The rocket’s first stage is made up of three Falcon 9 boosters, the same used on rockets that SpaceX has sent into space and successfully landed back on Earth on many occasions. Musk posted photos of the rockets being prepared for launch at Cape Canaveral in Florida in late December.
He also said Falcon Heavy will carry a test payload of a Tesla roadster, which will enter an elliptical orbit of Mars playing David Bowie’s song “Space Oddity.”
While tests of the rocket have been delayed in the past, the vehicle was installed at a launchpad at the Kennedy Space Center at the end of December, according to the website Spaceflight Now.
If the test launch succeeds, it sets up the Falcon Heavy to blast off later in the year with commercial and space agency payloads, including a communications satellite for the Saudi Arabia-based company Arabsat and a variety of satellites in one launch for the US Air Force.
SpaceX also could try to prove it can carry people into space in 2018.
While its Dragon spacecraft has carried cargo to the International Space Station, the company has not yet sent human beings into space.
A demonstration of its Crew Dragon capsule could occur this year. If successful, it might be a prelude to a voyage around the moon by two private space tourists who have committed to paying for the trip, as well as fulfiling SpaceX’s contract with NASA to fly astronauts to the space station.
Shooting the moon for pride
President Trump committed to sending astronauts to the moon in the years ahead, and more details of the administration’s plan could be announced in February in its budget proposal. But it is unlikely that NASA will send human or robotic explorers to the moon in 2018.
But two terrestrial governments — India and China — have set their sights on returns to the moon this year.
The Indian Space Research Organization intends to send an uncrewed orbiter, lander and rover to the moon in the first half of 2018. Known as Chandrayaan-2, the mission aims to demonstrate that India can land a spacecraft on the moon in one piece and drive a rover there. The orbiter will also beam images of the moon and information about its surface back to Earth.
The spacecraft would be India’s second mission to the moon, after Chandrayaan-1 which blasted off in 2008. The country currently has a spacecraft orbiting Mars known as the Mars Orbiter Mission, or MOM.
The Chinese National Space Administration also plans a return to the moon after successfully landing the Chang’e-3 spacecraft and its rover there in 2013. NASA suggests that its Chang’e-4 spacecraft could launch in late 2018. It could also include a lander and a rover, and may study the South Pole-Aitken Basin region.
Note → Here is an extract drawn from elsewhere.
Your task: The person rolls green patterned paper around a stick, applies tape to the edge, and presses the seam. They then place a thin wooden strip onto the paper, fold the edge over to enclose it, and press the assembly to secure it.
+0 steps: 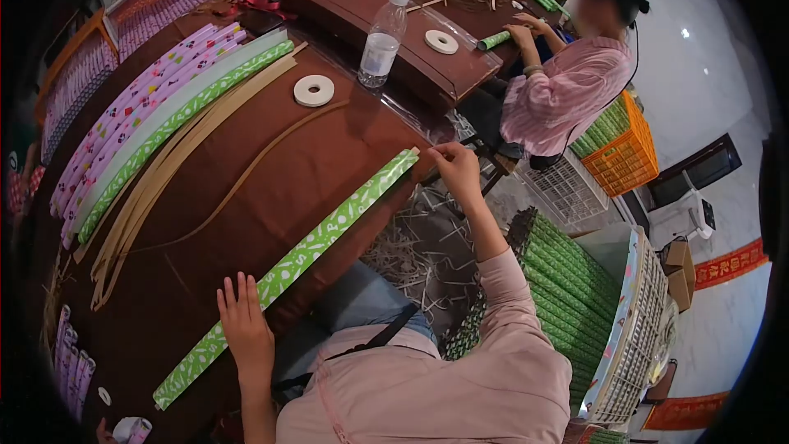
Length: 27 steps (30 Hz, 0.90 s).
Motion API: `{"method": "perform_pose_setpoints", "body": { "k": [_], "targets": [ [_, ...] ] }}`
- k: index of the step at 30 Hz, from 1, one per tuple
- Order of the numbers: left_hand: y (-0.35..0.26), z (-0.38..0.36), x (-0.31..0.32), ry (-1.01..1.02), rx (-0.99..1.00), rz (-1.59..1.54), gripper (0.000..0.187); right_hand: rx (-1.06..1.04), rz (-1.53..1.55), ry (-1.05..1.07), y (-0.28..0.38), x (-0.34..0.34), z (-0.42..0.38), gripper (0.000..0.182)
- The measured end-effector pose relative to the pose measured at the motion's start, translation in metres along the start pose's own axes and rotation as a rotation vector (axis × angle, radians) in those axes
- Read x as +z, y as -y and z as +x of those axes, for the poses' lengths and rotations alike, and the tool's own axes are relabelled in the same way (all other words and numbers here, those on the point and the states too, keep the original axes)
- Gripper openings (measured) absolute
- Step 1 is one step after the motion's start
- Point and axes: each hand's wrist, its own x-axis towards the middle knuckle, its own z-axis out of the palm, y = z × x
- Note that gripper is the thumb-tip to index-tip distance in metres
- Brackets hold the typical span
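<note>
The green roll (288,273) lies along the near edge of the tabletop (271,181); the left hand (245,325) rests flat and open on it, while the right hand (454,166) pinches its far end. Even pressure from both hands should keep it tight and straight. A basket (637,325) beside the person holds stacked green rolls (567,279).

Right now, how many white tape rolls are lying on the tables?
2. One white tape roll lies on the near brown table, beside the green patterned strips. The other lies on the far table, right of the water bottle. More may be hidden under clutter.
</note>
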Motion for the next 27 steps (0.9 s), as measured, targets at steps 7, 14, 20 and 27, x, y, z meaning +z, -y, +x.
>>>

American scientists had recently proposed that NASA send a lander to this area of the moon, but the proposal did not advance to the final round of the agency’s New Frontiers competition.
Another Chinese mission to the moon, Chang’e-5, was postponed last year, and now is unlikely to launch until 2019, according to NASA. It would collect lunar samples and bring them back to Earth for the first time since the 1970s.
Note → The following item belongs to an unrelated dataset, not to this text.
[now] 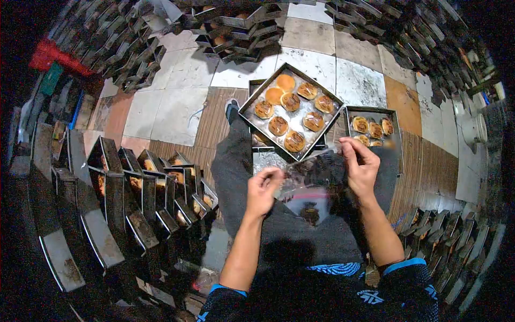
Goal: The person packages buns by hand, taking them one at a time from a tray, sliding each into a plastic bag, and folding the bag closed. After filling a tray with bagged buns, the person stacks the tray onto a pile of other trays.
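Observation:
A clear plastic bag (311, 185) with some printing hangs over my lap, stretched between my hands. My right hand (360, 163) pinches its upper right edge between thumb and fingertips. At its left side is my left hand (263, 190), fingers curled together and slightly blurred; its grip is on the bag's left edge. Just beyond both hands, a square metal tray (248, 111) sits turned like a diamond on another tray. It holds several round browned buns (290, 102), most with dark topping, and two plain orange discs (285, 82).
Another tray (398, 121) with topped buns stands to the right, near my knee. Stacked metal trays (110, 182) with baked goods crowd the left. More stacks (238, 32) rise ahead and at both sides. The floor (177, 115) is tiled in mixed colours.

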Demonstrator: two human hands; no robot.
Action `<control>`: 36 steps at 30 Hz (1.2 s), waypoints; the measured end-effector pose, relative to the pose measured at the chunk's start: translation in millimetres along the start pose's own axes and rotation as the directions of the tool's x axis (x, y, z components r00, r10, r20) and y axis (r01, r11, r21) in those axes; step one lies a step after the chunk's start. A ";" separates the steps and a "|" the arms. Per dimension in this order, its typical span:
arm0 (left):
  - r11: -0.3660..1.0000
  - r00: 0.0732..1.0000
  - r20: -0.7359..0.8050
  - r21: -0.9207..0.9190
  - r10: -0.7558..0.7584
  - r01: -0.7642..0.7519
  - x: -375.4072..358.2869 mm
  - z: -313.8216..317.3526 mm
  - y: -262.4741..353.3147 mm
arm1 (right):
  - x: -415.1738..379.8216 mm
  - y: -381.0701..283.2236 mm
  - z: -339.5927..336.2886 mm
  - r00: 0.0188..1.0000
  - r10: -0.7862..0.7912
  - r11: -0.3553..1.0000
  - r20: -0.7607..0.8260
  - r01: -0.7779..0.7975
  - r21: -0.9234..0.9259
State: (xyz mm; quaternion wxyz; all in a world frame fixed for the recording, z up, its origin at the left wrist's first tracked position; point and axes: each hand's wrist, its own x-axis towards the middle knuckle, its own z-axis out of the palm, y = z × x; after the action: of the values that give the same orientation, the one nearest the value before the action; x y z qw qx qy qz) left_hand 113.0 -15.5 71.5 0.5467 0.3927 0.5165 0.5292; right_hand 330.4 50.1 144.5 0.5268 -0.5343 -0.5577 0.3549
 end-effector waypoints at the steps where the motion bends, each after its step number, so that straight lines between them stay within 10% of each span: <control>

Shooting the moon for a prize
While state space agencies’ efforts to study the moon are ongoing, a private lunar space race is also underway, inspired in part by the Lunar X Prize. Sponsored by Google, the contest will award $20 million to the first private company that lands a spacecraft on the moon with a rover that is able to complete a series of tasks.
The deadline is March 31. That date has previously been moved to allow the competitors — now down to five companies — more time to prepare.
Florida’s Moon Express is one of the remaining competitors, and has secured regulatory approval from the United States government to land on the moon. But RocketLab, the company that is to provide its launch vehicle, had to postpone a test of its system over multiple days in December.
India’s Team Indus and Japan’s Hakuto plan to share an Indian rocket to the moon. They will then independently attempt to complete the tasks required to win the prize.